Liberals should learn from pot regulation
Nevada legalized medical marijuana in 2000. It is now 15 years later, and there are still no legal medical marijuana (MM) dispensaries open and serving the public. What is wrong?
Sen. Tick Segerblom, D-Las Vegas, is frustrated by the long delays. The senator is the point man in Nevada for the Bernie Sanders campaign. If Segerblom thinks that government is slow and inefficient with medical marijuana, wait until either Sanders or Hillary Clinton is elected. With Sanders, we will have to wait for government approval of even politically correct deodorant.
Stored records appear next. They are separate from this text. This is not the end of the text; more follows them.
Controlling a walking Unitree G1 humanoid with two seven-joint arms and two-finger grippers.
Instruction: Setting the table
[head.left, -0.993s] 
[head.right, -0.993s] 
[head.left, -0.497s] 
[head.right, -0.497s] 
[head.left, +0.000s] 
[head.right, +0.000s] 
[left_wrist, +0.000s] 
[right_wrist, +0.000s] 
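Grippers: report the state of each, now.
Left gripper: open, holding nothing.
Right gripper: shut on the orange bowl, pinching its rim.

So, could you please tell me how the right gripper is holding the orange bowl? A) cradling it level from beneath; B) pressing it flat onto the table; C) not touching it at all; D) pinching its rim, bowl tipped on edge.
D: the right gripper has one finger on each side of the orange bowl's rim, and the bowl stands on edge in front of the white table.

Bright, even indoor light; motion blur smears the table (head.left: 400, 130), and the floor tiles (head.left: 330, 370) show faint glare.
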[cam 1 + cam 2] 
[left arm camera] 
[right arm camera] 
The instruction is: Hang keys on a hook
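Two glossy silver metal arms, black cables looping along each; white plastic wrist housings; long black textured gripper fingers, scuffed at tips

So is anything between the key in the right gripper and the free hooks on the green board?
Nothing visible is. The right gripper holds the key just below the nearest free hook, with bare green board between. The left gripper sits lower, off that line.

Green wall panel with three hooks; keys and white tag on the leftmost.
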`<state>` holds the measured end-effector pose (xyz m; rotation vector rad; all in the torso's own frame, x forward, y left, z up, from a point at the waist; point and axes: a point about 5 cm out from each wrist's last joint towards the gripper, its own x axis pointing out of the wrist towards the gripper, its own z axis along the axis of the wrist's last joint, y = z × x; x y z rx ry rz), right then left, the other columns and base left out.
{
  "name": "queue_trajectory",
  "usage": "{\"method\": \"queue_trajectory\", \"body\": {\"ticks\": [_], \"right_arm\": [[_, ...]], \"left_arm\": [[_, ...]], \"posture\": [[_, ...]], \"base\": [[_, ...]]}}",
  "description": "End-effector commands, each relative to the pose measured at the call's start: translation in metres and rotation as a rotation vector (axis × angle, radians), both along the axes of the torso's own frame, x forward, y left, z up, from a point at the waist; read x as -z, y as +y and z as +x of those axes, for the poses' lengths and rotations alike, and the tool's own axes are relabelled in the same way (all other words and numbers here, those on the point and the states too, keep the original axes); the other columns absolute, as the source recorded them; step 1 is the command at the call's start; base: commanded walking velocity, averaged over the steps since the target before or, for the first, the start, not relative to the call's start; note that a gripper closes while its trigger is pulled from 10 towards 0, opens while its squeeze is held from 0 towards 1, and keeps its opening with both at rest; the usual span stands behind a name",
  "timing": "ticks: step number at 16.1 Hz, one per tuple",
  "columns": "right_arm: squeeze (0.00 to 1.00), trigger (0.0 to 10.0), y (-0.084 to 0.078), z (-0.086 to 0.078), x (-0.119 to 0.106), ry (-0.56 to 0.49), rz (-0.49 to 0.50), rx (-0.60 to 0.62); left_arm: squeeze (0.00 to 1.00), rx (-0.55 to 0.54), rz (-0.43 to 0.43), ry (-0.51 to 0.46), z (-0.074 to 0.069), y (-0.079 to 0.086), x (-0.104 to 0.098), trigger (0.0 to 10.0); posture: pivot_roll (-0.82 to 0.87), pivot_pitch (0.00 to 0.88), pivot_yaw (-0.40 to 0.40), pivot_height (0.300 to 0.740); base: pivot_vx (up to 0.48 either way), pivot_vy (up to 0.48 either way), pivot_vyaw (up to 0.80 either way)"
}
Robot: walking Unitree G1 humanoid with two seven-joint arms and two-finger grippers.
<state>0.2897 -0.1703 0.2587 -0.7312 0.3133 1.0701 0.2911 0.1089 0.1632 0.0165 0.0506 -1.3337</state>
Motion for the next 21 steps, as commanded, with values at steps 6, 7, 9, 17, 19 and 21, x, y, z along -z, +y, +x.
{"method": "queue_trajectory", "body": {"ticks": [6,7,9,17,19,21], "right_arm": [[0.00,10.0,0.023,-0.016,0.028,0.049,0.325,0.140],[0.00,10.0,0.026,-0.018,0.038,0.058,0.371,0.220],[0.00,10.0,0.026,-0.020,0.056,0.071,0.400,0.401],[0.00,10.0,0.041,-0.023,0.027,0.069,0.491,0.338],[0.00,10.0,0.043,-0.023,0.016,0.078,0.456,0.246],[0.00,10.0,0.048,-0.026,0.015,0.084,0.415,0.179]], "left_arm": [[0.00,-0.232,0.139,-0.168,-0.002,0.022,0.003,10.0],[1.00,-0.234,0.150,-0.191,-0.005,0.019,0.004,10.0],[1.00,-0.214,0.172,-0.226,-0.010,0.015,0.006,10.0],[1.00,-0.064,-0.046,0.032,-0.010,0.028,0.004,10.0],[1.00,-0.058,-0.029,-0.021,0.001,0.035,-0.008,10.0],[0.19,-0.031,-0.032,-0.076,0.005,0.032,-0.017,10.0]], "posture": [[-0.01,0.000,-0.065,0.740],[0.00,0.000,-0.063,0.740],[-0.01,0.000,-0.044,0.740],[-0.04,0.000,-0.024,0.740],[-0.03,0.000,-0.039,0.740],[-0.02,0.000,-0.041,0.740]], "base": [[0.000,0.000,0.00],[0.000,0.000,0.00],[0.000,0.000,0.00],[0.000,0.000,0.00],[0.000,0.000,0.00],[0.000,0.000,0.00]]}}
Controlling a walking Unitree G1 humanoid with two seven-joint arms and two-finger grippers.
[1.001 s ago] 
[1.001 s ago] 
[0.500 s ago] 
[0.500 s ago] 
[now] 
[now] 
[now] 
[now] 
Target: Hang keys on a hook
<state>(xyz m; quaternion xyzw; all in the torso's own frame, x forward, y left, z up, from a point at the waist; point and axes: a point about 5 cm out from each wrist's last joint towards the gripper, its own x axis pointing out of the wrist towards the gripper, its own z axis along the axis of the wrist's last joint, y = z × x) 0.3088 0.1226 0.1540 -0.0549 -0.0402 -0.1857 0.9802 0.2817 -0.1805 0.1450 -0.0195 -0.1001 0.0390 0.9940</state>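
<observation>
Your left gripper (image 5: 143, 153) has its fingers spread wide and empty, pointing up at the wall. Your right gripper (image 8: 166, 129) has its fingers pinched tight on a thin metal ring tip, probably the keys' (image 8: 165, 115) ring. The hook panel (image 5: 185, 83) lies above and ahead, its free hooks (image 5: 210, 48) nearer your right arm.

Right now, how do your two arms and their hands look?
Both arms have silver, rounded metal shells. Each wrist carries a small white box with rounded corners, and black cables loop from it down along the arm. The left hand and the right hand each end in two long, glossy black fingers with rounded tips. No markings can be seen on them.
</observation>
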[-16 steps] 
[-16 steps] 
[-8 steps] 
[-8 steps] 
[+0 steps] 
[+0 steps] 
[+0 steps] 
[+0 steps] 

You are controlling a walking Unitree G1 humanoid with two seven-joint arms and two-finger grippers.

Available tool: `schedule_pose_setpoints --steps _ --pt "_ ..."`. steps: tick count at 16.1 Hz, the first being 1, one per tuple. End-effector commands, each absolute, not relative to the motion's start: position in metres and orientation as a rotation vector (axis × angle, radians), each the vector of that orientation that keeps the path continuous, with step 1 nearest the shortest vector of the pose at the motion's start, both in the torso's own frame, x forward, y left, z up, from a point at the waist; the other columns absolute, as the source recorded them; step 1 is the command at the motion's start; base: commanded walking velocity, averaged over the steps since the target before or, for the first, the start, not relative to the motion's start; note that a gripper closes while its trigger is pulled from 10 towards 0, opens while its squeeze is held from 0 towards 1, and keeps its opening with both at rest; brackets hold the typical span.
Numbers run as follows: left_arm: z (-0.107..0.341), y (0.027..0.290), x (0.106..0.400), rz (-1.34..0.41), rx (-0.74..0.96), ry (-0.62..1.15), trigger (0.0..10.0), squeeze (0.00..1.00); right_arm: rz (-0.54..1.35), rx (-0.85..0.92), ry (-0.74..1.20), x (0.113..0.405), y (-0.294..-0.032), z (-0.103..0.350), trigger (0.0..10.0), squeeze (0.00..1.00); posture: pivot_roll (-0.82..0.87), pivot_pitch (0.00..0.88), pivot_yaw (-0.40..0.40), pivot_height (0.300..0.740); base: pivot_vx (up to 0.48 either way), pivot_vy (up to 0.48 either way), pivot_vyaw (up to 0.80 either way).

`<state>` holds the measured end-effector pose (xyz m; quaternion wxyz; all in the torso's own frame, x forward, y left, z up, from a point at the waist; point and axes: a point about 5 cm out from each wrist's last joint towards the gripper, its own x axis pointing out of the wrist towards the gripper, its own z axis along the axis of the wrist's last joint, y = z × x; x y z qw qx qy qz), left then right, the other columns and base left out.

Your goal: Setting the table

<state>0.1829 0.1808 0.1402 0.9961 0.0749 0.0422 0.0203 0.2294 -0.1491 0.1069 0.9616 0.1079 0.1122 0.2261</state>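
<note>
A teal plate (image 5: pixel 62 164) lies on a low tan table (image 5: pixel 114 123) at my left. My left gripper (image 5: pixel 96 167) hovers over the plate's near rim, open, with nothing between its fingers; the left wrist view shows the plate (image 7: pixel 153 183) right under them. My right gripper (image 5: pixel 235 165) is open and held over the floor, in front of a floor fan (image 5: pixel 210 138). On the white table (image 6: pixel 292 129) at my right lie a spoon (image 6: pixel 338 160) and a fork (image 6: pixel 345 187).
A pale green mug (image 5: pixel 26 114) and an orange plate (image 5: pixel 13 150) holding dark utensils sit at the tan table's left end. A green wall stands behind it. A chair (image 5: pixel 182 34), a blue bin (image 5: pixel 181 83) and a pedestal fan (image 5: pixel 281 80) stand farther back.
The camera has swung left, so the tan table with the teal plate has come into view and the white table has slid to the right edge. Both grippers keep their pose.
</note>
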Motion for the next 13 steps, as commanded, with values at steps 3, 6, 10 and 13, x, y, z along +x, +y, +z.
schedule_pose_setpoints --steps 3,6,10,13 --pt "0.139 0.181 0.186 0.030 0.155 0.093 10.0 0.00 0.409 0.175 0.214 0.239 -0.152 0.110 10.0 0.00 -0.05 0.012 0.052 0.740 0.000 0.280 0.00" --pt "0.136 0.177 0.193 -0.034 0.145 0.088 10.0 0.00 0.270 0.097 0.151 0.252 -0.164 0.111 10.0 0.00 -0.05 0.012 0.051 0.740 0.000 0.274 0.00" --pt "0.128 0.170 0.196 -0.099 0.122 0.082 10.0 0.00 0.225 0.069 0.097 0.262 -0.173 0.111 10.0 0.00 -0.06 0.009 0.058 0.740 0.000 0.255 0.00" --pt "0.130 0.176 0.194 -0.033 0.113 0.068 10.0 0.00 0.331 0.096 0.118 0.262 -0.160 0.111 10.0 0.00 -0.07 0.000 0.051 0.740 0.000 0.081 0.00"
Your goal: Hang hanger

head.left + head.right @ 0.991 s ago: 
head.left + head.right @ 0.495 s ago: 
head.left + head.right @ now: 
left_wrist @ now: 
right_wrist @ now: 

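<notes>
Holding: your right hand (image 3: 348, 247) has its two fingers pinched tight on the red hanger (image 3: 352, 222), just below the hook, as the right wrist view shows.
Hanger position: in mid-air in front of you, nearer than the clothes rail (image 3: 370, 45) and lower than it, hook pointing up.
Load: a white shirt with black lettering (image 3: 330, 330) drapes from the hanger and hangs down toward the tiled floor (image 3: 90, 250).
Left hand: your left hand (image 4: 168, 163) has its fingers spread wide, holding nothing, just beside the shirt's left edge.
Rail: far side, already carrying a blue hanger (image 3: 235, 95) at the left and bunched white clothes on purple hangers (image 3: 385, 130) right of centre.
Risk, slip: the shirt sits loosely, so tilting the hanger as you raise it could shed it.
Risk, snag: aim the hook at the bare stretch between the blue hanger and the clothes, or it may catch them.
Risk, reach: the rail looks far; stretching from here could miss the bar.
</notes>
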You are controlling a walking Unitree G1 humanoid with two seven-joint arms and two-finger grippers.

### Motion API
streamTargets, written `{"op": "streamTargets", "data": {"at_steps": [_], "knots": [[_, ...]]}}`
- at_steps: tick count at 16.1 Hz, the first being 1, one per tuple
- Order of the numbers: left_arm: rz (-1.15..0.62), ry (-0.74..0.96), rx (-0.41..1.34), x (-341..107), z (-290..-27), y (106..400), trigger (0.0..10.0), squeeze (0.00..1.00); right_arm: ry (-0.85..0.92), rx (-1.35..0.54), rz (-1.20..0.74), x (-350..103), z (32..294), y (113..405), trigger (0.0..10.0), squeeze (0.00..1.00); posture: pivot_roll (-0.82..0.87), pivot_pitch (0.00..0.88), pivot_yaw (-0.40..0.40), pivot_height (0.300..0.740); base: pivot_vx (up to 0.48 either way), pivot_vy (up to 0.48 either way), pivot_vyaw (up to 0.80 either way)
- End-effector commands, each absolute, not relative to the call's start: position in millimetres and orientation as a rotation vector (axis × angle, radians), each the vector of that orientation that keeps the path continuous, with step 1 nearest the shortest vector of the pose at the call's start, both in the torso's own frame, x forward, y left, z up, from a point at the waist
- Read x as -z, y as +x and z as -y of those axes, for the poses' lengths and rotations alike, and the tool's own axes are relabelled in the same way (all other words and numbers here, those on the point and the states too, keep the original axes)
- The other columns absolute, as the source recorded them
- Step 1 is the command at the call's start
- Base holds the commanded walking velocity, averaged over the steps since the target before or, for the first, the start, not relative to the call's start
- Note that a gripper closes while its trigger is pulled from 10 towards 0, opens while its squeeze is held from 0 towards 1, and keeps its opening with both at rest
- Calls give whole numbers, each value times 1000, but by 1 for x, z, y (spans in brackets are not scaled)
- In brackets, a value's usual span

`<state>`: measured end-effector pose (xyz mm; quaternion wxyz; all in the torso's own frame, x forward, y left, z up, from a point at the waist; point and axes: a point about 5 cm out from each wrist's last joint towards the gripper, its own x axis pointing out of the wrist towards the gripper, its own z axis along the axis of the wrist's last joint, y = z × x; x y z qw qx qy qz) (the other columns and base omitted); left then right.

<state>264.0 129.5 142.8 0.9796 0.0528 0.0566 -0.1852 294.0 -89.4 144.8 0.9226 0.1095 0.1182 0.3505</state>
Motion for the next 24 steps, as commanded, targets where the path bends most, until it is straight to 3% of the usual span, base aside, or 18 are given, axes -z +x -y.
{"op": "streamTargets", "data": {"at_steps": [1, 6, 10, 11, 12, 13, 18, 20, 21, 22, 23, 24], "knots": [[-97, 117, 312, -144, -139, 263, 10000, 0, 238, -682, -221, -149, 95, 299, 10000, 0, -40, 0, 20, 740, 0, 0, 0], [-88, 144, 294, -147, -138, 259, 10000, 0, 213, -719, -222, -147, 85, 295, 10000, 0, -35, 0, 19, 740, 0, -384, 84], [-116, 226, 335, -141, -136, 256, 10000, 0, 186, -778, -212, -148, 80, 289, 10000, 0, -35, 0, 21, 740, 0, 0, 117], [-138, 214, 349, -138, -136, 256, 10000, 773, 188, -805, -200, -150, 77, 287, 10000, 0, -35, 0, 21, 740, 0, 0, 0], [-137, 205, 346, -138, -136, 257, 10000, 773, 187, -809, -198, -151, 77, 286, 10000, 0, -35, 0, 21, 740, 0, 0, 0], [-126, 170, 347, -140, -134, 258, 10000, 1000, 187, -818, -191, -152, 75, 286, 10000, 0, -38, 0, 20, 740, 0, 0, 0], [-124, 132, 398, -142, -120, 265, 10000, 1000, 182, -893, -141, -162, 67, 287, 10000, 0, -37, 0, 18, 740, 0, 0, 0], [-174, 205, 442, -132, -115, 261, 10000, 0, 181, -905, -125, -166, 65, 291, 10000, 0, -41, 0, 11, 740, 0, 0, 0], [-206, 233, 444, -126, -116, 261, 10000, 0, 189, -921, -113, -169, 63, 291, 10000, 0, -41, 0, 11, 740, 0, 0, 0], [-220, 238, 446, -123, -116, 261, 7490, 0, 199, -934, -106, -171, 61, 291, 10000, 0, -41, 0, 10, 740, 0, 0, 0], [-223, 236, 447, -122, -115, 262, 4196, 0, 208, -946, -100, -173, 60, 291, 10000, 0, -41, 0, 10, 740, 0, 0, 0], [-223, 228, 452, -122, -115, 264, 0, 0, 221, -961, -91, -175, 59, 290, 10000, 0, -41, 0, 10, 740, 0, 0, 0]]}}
And Hillary echoed the Vermont senator’s economic illiteracy, making it clear that she will oppose the new sharing economy to keep the taxi cartels happy.
Clark and Washoe counties went ahead and accepted applications for cultivation and retail dispensaries, based on what they thought was a green light from Carson City. But then the state decided they would pre-select the qualified applicants. This turf war is causing confusion over who will be allowed to develop the lucrative franchises. And lucrative they will be, as the marijuana industry is poised to be one of the major economic engines that will jumpstart the economy, which despite numerous bailouts and Federal Reserve pump priming has not recovered from the 2008 recession. The expense to start up a legal MM establishment means only the well-heeled and politically connected need apply. Besides the red tape slowdown, large cultivators may be waiting to invest until recreational marijuana is approved or not in the 2016 election.
Since there are no large cultivation operations up and running, medical marijuana patients themselves have to supply the product. The law says that a medical marijuana patient can possess two ounces of pot and can grow up to a dozen plants. But district attorneys are saying that patients, by law, can only sell or donate their personal stashes to a dispensary. Segerblom says the legislators in Carson City intended that patients could harvest the 12 plants to sell to a dispensary, which would generate more than 12 pounds of pot to distribute to other sick patients. But the district attorneys appear horrified at the idea of so many micro entrepreneurs being able to legally grow and sell their homegrown pot. There are now calls to get the state attorney general involved to issue an opinion on the matter.
In the meantime, the shared economy that Hillary hates is filling in the gap. You can go Weedmap.com and see a list of “dispensaries” that will deliver the medicine to you. These entrepreneurs are obviously working with unknown sources to get the medication and deliver the product faster than Pizza Hut to your doorstep. The underground distribution is regulated not by the government, but by the consumers themselves who write reviews. They are working openly because they are filling a real need. The local authorities are looking the other way, at least until the government-imposed barriers to entry in the legal market are resolved.
In California, the medical marijuana industry arose much more spontaneously, with very little red tape. The problem is that without all the regulations we see in Nevada and other states, they are open to raids from the feds, whose policy now is to leave only heavily regulated states alone.
If only liberals would learn from the way government is botching their beloved marijuana industry and apply this lesson to see how government interference in the economy mucks everything up! Libertarians and constitutional conservatives should continue to use states’ rights principles to end the federal interference and allow for grassroots competition in the expanding Green Cross industry.